Yaguro's fists tightened.
Zentake smiled lazily. "Criminals? They were never criminals to begin with." His eyes flicked across the room. "Just like us."
Lia glanced up, confused. "What do you mean?"
Nogare answered, voice flat. "We did what we believed was right. In our own worlds. In the shadows. In the daylight. But in their eyes, Each of us broke something."
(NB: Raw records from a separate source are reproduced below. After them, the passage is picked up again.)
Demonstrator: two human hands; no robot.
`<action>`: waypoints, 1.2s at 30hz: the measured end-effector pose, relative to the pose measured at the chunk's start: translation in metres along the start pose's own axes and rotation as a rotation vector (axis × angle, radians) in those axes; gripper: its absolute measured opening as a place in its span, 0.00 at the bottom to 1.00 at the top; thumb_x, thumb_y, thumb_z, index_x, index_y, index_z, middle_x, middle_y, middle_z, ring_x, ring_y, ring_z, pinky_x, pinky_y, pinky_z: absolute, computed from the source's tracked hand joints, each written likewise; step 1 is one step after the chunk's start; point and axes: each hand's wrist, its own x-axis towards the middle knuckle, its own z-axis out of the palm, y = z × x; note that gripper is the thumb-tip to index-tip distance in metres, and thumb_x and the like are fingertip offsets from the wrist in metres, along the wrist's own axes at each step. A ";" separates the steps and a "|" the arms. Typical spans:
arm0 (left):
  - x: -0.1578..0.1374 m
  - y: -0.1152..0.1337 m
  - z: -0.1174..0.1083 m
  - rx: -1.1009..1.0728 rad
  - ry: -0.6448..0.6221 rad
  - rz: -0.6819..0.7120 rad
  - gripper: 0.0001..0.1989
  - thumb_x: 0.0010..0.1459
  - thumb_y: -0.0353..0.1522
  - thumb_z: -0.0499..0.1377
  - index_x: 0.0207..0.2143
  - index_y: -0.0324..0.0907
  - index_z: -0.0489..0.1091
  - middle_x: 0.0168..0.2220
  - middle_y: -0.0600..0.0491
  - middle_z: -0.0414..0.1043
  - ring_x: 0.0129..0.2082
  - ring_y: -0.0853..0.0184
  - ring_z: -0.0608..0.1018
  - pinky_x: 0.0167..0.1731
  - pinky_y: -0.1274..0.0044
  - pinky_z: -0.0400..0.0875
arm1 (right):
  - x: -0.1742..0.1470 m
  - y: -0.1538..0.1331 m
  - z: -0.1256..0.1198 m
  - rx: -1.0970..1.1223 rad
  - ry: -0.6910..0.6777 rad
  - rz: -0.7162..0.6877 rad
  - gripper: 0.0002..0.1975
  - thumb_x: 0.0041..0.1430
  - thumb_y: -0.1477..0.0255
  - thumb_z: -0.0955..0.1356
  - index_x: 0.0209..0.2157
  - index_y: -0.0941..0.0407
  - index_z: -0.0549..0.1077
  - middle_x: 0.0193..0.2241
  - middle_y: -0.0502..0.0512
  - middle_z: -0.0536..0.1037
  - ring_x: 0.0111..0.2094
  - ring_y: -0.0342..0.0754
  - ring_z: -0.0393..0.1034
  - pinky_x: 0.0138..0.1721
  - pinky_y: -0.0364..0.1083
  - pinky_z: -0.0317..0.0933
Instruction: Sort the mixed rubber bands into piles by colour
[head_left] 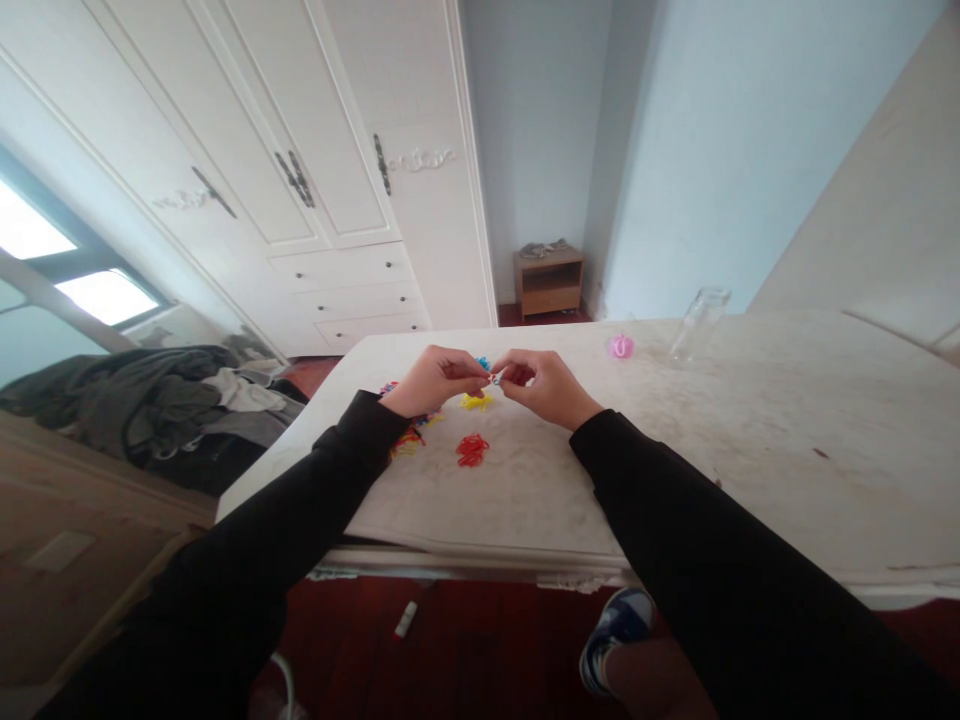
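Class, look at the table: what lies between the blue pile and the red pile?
In the head view, the yellow pile lies between the blue pile and the red pile; the hands partly screen the blue one.

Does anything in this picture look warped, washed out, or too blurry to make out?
Head view: the wardrobe leans and stretches, as if through a wide lens; head view: the window is blown out white near the left edge; head view: the small piece between the left hand and right hand is too soft to identify.
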 end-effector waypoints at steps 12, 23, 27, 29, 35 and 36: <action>0.000 0.000 0.002 0.013 0.008 -0.007 0.16 0.48 0.39 0.72 0.31 0.35 0.77 0.24 0.48 0.80 0.24 0.68 0.81 0.27 0.79 0.77 | 0.001 0.000 0.000 0.022 -0.009 0.005 0.04 0.51 0.77 0.69 0.29 0.59 0.77 0.23 0.50 0.77 0.25 0.42 0.69 0.31 0.42 0.64; 0.000 0.001 0.002 0.018 0.002 0.003 0.16 0.50 0.39 0.72 0.31 0.35 0.77 0.24 0.48 0.80 0.24 0.68 0.81 0.27 0.79 0.77 | 0.001 0.002 -0.001 0.045 0.032 0.048 0.06 0.53 0.71 0.71 0.26 0.57 0.72 0.24 0.51 0.77 0.27 0.44 0.70 0.32 0.44 0.65; -0.001 0.001 0.002 0.019 -0.016 0.006 0.15 0.50 0.39 0.71 0.32 0.35 0.78 0.24 0.48 0.79 0.24 0.68 0.81 0.27 0.79 0.77 | 0.001 0.002 0.000 0.085 -0.030 0.054 0.07 0.53 0.70 0.72 0.34 0.58 0.75 0.24 0.50 0.77 0.25 0.43 0.69 0.30 0.43 0.63; -0.001 0.001 0.001 0.017 -0.014 0.011 0.15 0.51 0.39 0.71 0.32 0.35 0.77 0.24 0.48 0.79 0.24 0.68 0.81 0.27 0.79 0.77 | 0.001 0.002 -0.001 0.062 -0.044 0.041 0.06 0.54 0.70 0.71 0.34 0.58 0.77 0.24 0.50 0.77 0.25 0.43 0.68 0.30 0.43 0.62; 0.000 0.001 0.001 0.029 -0.006 0.011 0.13 0.52 0.37 0.70 0.32 0.35 0.77 0.24 0.49 0.79 0.24 0.69 0.80 0.28 0.79 0.76 | 0.002 0.001 -0.002 0.014 -0.010 -0.001 0.05 0.57 0.71 0.71 0.30 0.58 0.77 0.25 0.51 0.77 0.28 0.43 0.68 0.33 0.44 0.61; 0.000 0.001 0.001 0.036 0.001 0.013 0.12 0.53 0.36 0.69 0.32 0.35 0.77 0.24 0.50 0.79 0.24 0.70 0.80 0.28 0.79 0.76 | 0.002 0.001 -0.002 0.005 0.002 -0.002 0.05 0.57 0.71 0.71 0.29 0.58 0.77 0.25 0.51 0.77 0.28 0.43 0.68 0.33 0.44 0.61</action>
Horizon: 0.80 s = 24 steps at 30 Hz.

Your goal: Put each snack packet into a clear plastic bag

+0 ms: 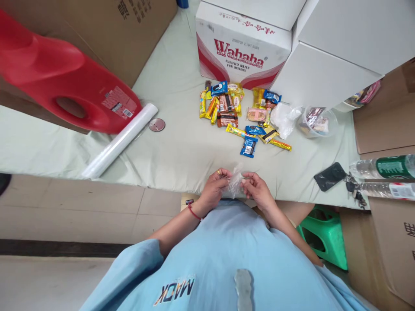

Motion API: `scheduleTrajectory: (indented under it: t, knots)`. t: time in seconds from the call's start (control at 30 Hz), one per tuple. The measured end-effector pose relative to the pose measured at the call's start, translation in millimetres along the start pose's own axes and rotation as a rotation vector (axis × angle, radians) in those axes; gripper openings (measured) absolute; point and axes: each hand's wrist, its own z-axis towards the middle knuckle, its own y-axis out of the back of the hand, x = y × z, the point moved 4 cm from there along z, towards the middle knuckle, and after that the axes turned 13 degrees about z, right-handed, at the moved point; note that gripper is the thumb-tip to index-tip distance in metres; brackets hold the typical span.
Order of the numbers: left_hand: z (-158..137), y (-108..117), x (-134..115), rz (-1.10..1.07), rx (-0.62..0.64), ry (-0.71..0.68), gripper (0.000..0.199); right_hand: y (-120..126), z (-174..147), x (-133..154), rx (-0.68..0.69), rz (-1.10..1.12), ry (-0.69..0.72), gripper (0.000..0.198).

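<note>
Between my two hands, close to the table's front edge, is a crumpled clear plastic bag [236, 183]. My left hand [218, 183] pinches its left side, and my right hand [255, 186] pinches the opposite side with thumb and fingers. Beyond them on the cloth lie a blue snack packet [249, 147], a thin yellow snack stick [238, 130] and another yellow stick [280, 144]. Farther back sits a pile of wrapped snacks [227, 106], brown, yellow and blue. A crumpled white plastic bag [285, 119] rests to their right.
A Wahaha carton [241, 52] stands behind the snacks. At left are a red jug [74, 82], a plastic film roll [123, 140] and a round metal disc [157, 125]. At right are a clear tub [316, 123], a phone [330, 176], keys [355, 188] and bottles [385, 167]. A green stool [337, 242] stands below.
</note>
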Motion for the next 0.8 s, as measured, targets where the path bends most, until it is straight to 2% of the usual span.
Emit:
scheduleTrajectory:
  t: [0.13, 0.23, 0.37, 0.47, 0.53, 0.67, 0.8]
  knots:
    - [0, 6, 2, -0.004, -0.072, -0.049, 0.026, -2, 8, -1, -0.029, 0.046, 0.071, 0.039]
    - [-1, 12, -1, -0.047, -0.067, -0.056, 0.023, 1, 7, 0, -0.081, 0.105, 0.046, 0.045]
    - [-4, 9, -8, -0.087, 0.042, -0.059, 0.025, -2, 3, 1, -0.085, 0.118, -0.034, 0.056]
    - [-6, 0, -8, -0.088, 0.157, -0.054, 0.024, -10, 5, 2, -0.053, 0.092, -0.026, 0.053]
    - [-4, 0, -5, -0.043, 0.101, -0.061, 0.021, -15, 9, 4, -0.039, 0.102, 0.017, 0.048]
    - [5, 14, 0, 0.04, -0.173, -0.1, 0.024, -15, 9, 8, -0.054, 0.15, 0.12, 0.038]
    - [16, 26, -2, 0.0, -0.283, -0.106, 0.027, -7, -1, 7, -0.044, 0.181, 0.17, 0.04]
"Because that was all we could do," Zentake added. His tone sweetened, mocking. He pointed, slowly, deliberately. "Isn't that right… Kaito Mugenrei?"
Kaito's glare sharpened, heavy and cold. "We are not the same."
The room's temperature dropped.
Kaito's chair scraped the floor as he rose. He did not speak. He didn't need to. His blade flashed halfway from its sheath.
Anzuyi stood and touched his wrist. No force. Just presence. Kaito stopped—but the fury didn't.
Iroko raised one hand.
Silence slammed the room shut again.
The king's voice was steady, but what lived beneath it was desperation sharpened to a blade's edge.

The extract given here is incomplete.